Sweat rolled off my brow, stinging my eyes, and for a moment I was blind as he thrust again. This time, though, he had gone too far through the stroke, and as he struggled to bring his seax back, I saw my chance. I lunged forward, hoping to drive my knife deep into the Englishman’s belly, but only managed to strike his side. It was enough. The blade tore through his tunic, piercing the skin, and he roared in anguish. His hands flew to the wound, his seax falling from his grasp.
The rest of his friends had fled, all but the one I had knocked out, and another who lay on the ground between Eudo and Wace, writhing and yelling, clutching at his arm. I turned back to face the Englishman, raising my knife before me as I stepped towards him. His face, so full of anger only moments before, now held only fear
as he stared at my blade, and then suddenly he turned and ran, down towards the river.
He disappeared into the crowd’s midst, and I glanced at Wace and Eudo, who had already put away their swords. Neither looked as though he had been hurt.
Eudo gestured at the short one I had struck over the head, who lay on his side, unmoving. ‘Is he dead?’
I kicked him in the side. He did not move, but then I saw his chest rising and falling. ‘He’ll wake before long,’ I said.
We started off up the street. The knights I had seen earlier had disappeared, but as we approached the marketplace and turned to the right, up towards the minster, their pennons came into sight again, quivering in the breeze. There were at least fifty of them, perhaps as many as seventy, with more riding to join them even as we approached. And facing them on the other side of the marketplace, with the minster church behind them, was a horde of Englishmen, so many that I could not count them, all shouting out with one voice.

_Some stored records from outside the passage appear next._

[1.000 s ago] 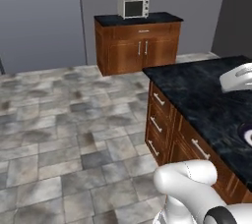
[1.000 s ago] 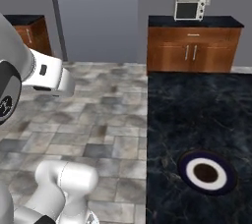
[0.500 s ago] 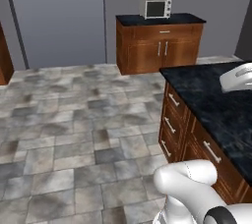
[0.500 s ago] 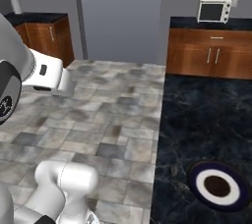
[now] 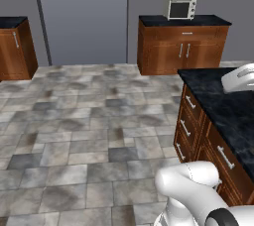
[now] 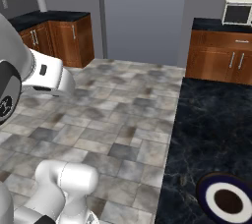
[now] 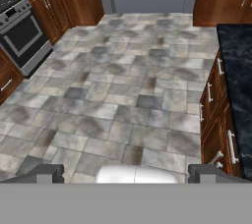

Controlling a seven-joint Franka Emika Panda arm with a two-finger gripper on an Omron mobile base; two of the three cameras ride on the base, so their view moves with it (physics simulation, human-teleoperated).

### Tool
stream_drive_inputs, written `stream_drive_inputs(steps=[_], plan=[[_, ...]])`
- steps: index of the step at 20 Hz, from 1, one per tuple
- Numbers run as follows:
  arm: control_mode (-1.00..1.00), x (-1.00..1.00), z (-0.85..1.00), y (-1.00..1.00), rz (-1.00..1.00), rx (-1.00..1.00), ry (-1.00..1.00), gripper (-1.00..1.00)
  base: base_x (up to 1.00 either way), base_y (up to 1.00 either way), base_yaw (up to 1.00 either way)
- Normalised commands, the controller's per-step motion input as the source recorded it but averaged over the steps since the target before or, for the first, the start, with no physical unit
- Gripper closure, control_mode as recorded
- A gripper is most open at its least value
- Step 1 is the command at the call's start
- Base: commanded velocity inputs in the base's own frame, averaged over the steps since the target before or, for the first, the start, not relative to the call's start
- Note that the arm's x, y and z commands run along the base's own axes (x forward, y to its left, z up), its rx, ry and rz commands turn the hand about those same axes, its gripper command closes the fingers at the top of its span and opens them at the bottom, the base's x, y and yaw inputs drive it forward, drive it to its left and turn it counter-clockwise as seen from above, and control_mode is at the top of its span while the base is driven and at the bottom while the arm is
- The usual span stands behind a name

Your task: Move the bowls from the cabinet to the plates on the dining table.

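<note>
Claw (image 7: pixel 126 170) released and empty above the floor; navy plate (image 6: pixel 225 200), bearing the brown bowl (image 6: pixel 229 201), lies to its right on the surface (image 6: pixel 206 120).

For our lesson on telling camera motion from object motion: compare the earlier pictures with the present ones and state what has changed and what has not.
The base has turned, so the whole scene slid right in both base views: the microwave and its cupboard shifted right, and the plate on the dining table moved toward the right base view's lower right corner. Nothing itself moved. The gripper stayed open and empty.
</note>
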Motion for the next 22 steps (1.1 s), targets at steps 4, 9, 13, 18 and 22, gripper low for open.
stream_drive_inputs(steps=[4,9,13,18,22], plan=[[1.00,0.00,0.00,0.00,0.00,0.00,0.00,-1.00,0.00,0.00,0.25],[1.00,0.00,0.00,0.00,0.00,0.00,0.00,-1.00,0.00,0.00,0.25],[1.00,0.00,0.00,0.00,0.00,0.00,0.00,-1.00,0.01,0.02,0.25],[1.00,0.00,0.00,0.00,0.00,0.00,0.00,-1.00,0.50,0.09,0.09],[1.00,0.00,0.00,0.00,0.00,0.00,0.00,-1.00,0.62,0.02,0.00]])
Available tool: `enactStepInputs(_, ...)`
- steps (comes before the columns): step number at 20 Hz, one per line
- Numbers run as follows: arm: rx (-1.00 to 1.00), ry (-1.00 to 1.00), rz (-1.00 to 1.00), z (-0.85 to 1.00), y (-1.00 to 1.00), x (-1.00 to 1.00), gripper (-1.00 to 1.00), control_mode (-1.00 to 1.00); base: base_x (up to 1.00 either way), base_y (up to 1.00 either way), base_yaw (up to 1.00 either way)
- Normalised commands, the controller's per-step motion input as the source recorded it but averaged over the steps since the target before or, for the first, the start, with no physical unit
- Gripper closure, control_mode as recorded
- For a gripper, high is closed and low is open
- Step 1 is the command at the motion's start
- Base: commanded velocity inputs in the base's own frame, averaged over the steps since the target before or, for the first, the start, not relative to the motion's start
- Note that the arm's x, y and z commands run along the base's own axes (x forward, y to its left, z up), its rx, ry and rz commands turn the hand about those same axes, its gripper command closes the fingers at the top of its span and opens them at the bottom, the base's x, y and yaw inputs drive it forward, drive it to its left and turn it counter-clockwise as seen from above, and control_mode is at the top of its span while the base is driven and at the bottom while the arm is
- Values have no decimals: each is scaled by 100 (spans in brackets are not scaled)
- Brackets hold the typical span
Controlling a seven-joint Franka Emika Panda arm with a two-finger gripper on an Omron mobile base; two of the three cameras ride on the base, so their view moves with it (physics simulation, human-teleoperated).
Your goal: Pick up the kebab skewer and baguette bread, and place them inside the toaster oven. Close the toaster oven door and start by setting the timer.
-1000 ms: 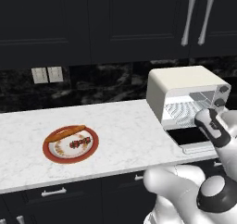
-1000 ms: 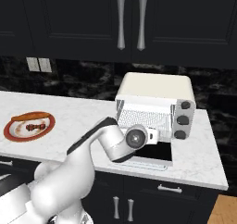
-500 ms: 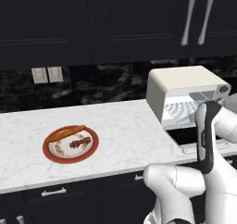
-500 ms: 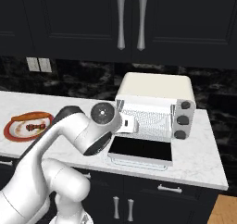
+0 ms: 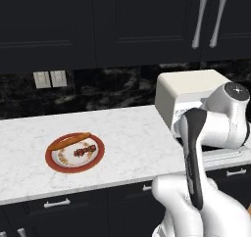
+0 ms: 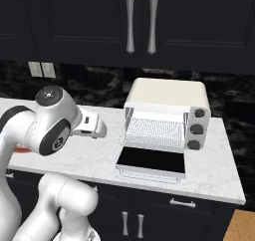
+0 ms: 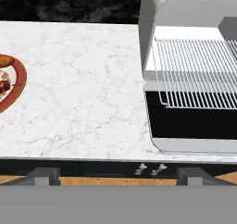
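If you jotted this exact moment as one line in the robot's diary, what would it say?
gripper: open, empty | toaster oven door: open, flat | kebab skewer and baguette bread: on plate | wire rack: bare

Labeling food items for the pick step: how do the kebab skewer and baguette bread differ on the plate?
The baguette bread is a long, smooth orange-brown loaf; the kebab skewer is shorter, with dark red-brown chunks. The baguette lies along the plate's far rim, the skewer nearer its middle. Both lie flat on the same red-rimmed plate, untouched.
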Motion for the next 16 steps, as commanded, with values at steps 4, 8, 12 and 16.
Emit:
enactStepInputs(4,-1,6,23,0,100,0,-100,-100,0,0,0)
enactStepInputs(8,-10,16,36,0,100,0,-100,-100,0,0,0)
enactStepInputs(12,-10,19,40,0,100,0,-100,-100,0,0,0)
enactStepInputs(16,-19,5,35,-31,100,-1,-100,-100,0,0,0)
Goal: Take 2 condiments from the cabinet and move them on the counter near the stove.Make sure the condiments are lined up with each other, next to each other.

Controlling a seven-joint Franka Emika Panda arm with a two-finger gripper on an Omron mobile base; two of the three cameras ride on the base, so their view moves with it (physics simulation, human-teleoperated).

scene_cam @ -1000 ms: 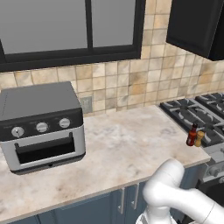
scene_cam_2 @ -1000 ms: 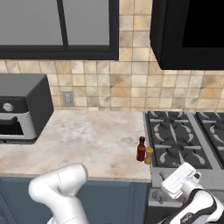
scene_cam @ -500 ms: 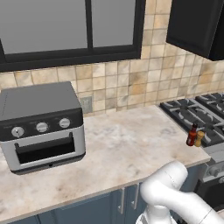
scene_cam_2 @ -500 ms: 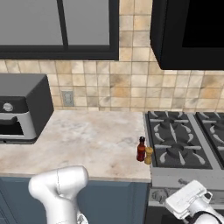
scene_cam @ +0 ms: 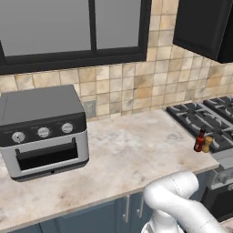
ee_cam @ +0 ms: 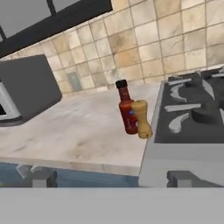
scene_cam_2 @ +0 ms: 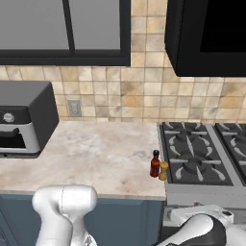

There were men young and old, some with spears and seaxes, while others had only spades or pitchforks, and I saw more than one axe-blade, of the kind that could fell a horse with a single blow. A few were carrying round shields, and they were crashing their weapons against them in an unearthly din, like the battle-thunder I had heard at Hæstinges and at Dunholm, but somehow even wilder. For they were not beating all at once or even at the same speed, but, it seemed, simply trying to make as great a sound as possible.
‘
Ut!
’ they roared. ‘
Ut!
’
At first I thought this was the rebels’ army, come to take the city, but these did not look like men trained to war. There was not one mail hauberk between them, and only a few helmets. If they had a leader, I could not see him. These were not warriors, I realised, but the townsmen of Eoferwic, come together to stand against us.
Already some of the horses on our side were shaking their heads, fidgeting where they stood, but their riders kept them steady. I looked amidst the pennons for the black and gold I had spotted before, but I must have been mistaken, for I could not see Malet
there. Instead, at the head of the conroi, flying from the end of one of the lances, I saw the red fox upon a yellow field that was the emblem of Gilbert de Gand. Even at such a distance and with his helmet on, I knew from his long chin and gaunt appearance that it was him. He rode up and down in front of the men, shouting at them to keep their lines: a deep-throated roar that belied his slight frame.